Government Defeats Attempts to Remove Protest Curbs From Controversial Reforms

July 6, 2021 Updated: July 6, 2021

Attempts to scrap controversial curbs on protests have been rejected by Government MPs.

Opposition MPs led efforts to amend the Police, Crime, Sentencing and Courts Bill but found their proposal was rejected in the voting lobbies of the House of Commons.

As part of efforts to overhaul the justice system, the Government has proposed a raft of changes in the bill.

These include plans to give police in England and Wales more powers to impose conditions on non-violent protests judged to be too noisy and thereby causing “intimidation or harassment” or “serious unease, alarm or distress” to the public.

Time and noise limits could be imposed as a result of the measures in the bill and those convicted could face a fine or jail.

Several protests have been held in response to the measures, with shouts of “kill the bill” heard.

The Liberal Democrats tabled amendments in a bid to remove part three of the bill, which imposes conditions on processions and protests.

But the party’s amendment one—part of a series of seven to scrap this section of the legislation—was rejected by 354 votes to 273, majority 81.

During the debate, shadow Home Office minister Sarah Jones said the bill “went too far” in reforming public order legislation.

She said: “The new measures in the Bill target protesters for being too noisy and causing serious unease or serious annoyance.”

Jones added: “The point of protest is to capture attention, protests are noisy, sometimes they are annoying, but they are as fundamental to our democracy as our Parliament.”

Conservative former Cabinet minister David Davis agreed, noting: “It was clearly a breach of the normal reasoning behind a demonstration when somebody glues themselves to a train with the direct intention of inconveniencing everybody else, but demonstrations do lead to inconvenience.”

Pointing to a letter in The Times from a number of police chiefs airing their concerns, he said: “And so it hasn’t just been the sort of lefty liberal legal fraternity that have been worried about this.”

But Home Office minister Victoria Atkins said: “The Bill does not stop the freedom to demonstrate. It balances that freedom against the rights and liberties of others.”

She added: “It will continue to be the case that the police attach conditions to only a small proportion of protests and just to put this in context, in a three-month period earlier this year the NPCC (National Police Chiefs’ Council) assessed that out of more than 2,500 protests no more than a dozen had conditions attached to them.”

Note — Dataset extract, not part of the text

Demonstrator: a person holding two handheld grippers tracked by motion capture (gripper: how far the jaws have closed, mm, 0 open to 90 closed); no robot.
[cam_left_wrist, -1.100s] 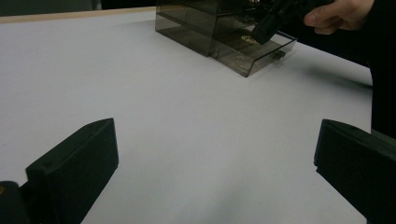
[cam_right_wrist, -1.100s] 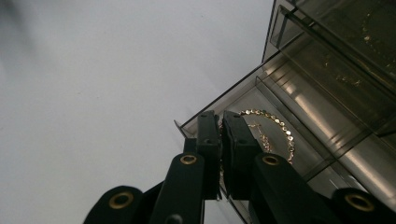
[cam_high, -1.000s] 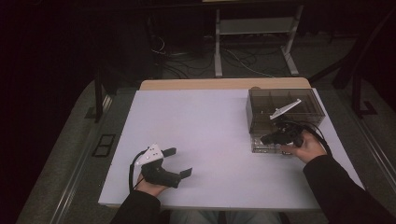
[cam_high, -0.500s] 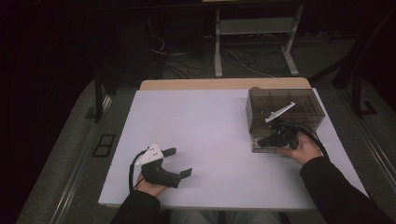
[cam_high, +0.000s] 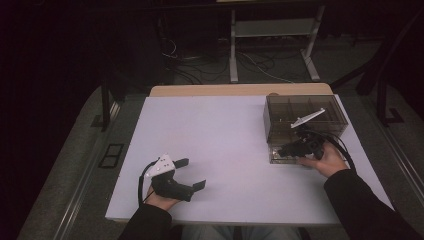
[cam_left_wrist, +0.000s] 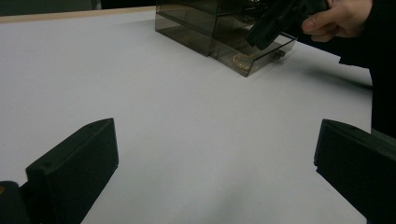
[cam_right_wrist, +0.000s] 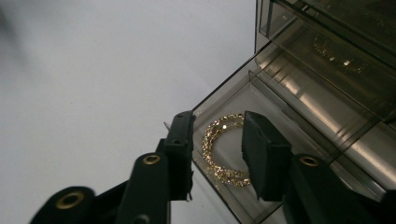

Peers could make several changes to the bill when it reaches the House of Lords.

Elsewhere, Labour’s new clause 31 aiming to give shop workers more protection from violence and abuse was defeated by 350 votes to 233—majority 117.

But Atkins said the Government is “actively considering” such proposals “if appropriate” when the bill reaches the House of Lords.

Conservative MPs Philip Davies and Robert Goodwill were among those to call on the Government to offer greater protection to those working in shops.

Goodwill said: “Shop workers have borne the brunt of much of the abuse regarding mask wearing and social distancing in store, on top of the existing problems associated with verification of age for the purposes of alcoholic drink purchase, drunken abusive behaviour and of course shoplifting.”

Atkins also said the Government was “continuing to examine the case for whether there should be a bespoke offence” on street harassment.

She said: “We therefore recognise the shocking extent of street harassment and the strength of feeling concerning the need for a new offence.

“Whilst it is the case that there are already offences available to address sexual harassment behaviour, [Labour MP Harriet Harman] … can rest assured that we remain open-minded on this issue and are continuing to examine the case for whether there should be a bespoke offence.”

MPs later gave the Bill a third reading by 365 votes to 265, majority 100. It will undergo further scrutiny in the House of Lords at a later date.